Apple repousse le lancement de son offre télévisuelle

No Apple TV for you

Alors que les rumeurs suggéraient que le nouveau service télé allait voir le jour à l’automne, Apple aurait de la difficulté à convaincre d’importants partenaires.

Selon Bloomberg, Apple ne démord pas : l’entreprise compte toujours intégrer le marché de la télédistribution. Toutefois, les pourparlers avec les réseaux CBS, NBC et Fox seraient au point mort.
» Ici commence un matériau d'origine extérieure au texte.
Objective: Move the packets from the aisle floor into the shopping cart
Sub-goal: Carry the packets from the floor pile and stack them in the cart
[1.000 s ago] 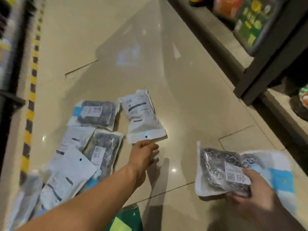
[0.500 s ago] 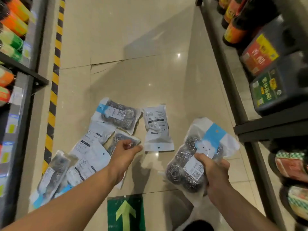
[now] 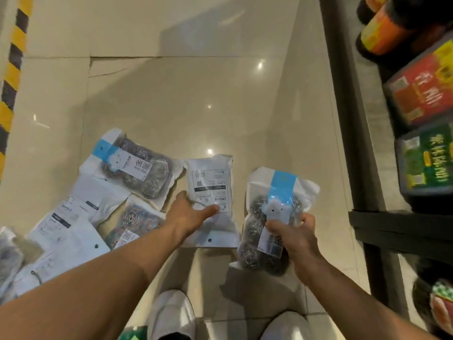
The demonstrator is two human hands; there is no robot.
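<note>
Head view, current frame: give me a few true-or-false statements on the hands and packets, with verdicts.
1. The right hand holds a scourer packet off the floor. True.
2. The left hand grips a bottle. False: it touches the white packet lying on the floor.
3. A shopping cart stands ahead. False: none is in view.
4. Several packets lie by the left arm, including a blue-banded one. True.

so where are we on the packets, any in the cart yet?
No cart in view, so nothing confirmed done. In hand: right hand has a grip on a scourer packet; left hand rests on the face-down packet, not lifted. Left: that one plus several packets on the aisle floor.
</note>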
Par conséquent, les cord cutters devront attendre 2016 avant d’espérer s’abonner au service d’Apple, qui compte offrir à la fois des chaînes locales et du contenu sur demande.

«Apple n’a pas non plus l’infrastructure informatique nécessaire pour assurer une bonne expérience de visionnement.»
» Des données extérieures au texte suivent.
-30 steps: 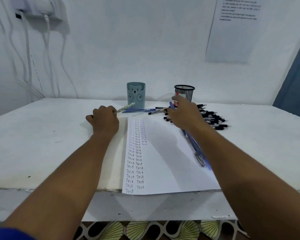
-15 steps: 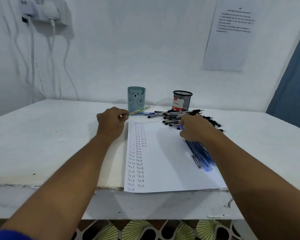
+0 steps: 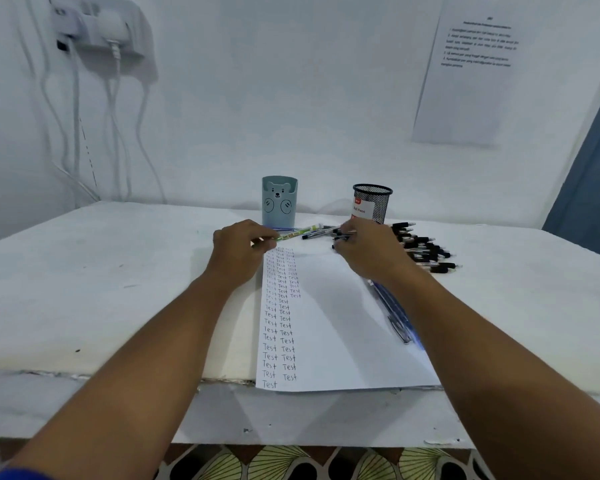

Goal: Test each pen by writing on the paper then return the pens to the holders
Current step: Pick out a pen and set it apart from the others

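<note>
Above paper (image 3: pixel 340 317): L hand (image 3: pixel 238 249) pinches green pen (image 3: pixel 293 234) (R hand (image 3: pixel 368 252) on black pen (image 3: pixel 342 238)).

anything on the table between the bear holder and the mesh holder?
Head view: a few loose pens lie on the table between the bear holder and the mesh holder, slightly in front.

Paper (image 3: pixel 340 327) lies on the table (image 3: pixel 118 289) before me, near edge overhanging. Bear holder (image 3: pixel 279 201) behind its far left corner, mesh holder (image 3: pixel 372 202) to the right of that. Pile of pens (image 3: pixel 425 249) right of paper; more pens (image 3: pixel 394 313) on its right edge.
</note>
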A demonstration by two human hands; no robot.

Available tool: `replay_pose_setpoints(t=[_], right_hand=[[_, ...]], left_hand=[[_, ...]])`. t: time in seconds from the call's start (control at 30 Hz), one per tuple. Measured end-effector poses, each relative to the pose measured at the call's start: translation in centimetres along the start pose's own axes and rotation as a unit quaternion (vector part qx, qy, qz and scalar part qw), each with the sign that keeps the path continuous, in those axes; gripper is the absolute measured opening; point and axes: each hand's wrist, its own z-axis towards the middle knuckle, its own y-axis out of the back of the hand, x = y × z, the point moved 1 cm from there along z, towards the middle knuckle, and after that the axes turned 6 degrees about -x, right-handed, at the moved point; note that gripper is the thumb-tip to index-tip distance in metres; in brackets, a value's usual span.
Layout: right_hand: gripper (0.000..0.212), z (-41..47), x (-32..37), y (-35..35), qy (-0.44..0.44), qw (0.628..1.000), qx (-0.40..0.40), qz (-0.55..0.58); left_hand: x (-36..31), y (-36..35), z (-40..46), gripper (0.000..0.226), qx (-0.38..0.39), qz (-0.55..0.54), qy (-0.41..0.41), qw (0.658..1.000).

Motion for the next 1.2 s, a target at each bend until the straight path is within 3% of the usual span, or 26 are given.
replay_pose_setpoints(t=[0.1,0.23,0.43,0.63,0.8,0.9,1.0,1.07,1.2], right_hand=[[0.032,0.1,1.1,-2.2,-0.06,0.966,0.004,0.25],[0.027,-0.3,1.4,-4.3,-0.147,0.887,-0.039,0.436],[0.012,-0.8,1.0,-4.8,-0.166,0.832,-0.01,0.53],[0.008,-0.5,1.3,-4.3,-0.188,0.763,-0.079,0.614],[0.022,-1.6,1.0,-4.0,-0.153,0.792,-0.052,0.589],[0.005,-2.0,1.4,-3.6,-0.138,0.836,-0.013,0.53],[0.011,-3.0,1.4,-3.4,-0.145,0.842,0.058,0.516],[0.026,-4.0,1.0,-3.6,-0.138,0.839,0.091,0.518],[0.035,-4.5,0.6,-4.1,-0.104,0.863,0.074,0.488]], left_hand=[[-0.4,0.1,-0.2,0.018,0.018,-0.027,-0.006,0.999],[-0.7,0.3,-0.3,0.019,0.026,-0.043,-0.002,0.999],[-1.1,0.0,-0.3,0.019,0.049,-0.05,-0.006,0.998],[-0.5,0.1,-0.1,0.031,0.033,0.012,0.028,0.999],[0.0,0.0,-0.1,0.019,0.094,0.06,0.078,0.991],[-0.2,0.1,-0.1,0.015,0.126,0.068,0.093,0.985],[-0.3,0.0,-0.1,0.014,0.159,0.084,0.089,0.98],[-0.4,0.1,-0.1,0.014,0.166,0.087,0.095,0.978],[-0.4,0.2,-0.2,0.015,0.171,0.088,0.102,0.976]])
Cependant, alors que CBS aurait exigé des redevances plus importantes, Apple se doit d’avoir la capacité de déployer les signaux d’autant de chaînes sur le Web – ce qui ne serait actuellement pas le cas.

«Apple n’a pas non plus l’infrastructure informatique nécessaire pour assurer une bonne expérience de visionnement», mentionne l’article de Bloomberg, qui tient cette information d’une personne familière avec le dossier.

«Un tel réseau nécessite de gérer les émissions populaires à proximité des téléspectateurs, de sorte que lorsqu’un utilisateur situé à New York souhaite regarder un match de baseball local, le signal ne doive pas être diffusé jusqu’à l’un des quatre centres de données d’Apple situés en Californie, au Nevada, en Caroline du Nord ou en Oregon.»

Les dernières rumeurs suggèrent qu’Apple pourrait néanmoins dévoiler son service dans le cadre d’un événement mystère en septembre prochain. On peut s’attendre à un bouquet d’environ 25 chaînes, incluant les chaînes spécialisées ESPN et FX, pour une mensualité de 30 à 40$ US. La mise à niveau de l’Apple TV afin de répondre aux besoins technologiques du nouveau service apparaît également comme un incontournable.

Reste à voir maintenant si Apple sera en mesure de surmonter ce défi. Bien entendu, les complications liées au déploiement du service aux États-Unis n’augurent rien de bon pour une potentielle commercialisation à l’étranger, que ce soit au Canada ou en Europe.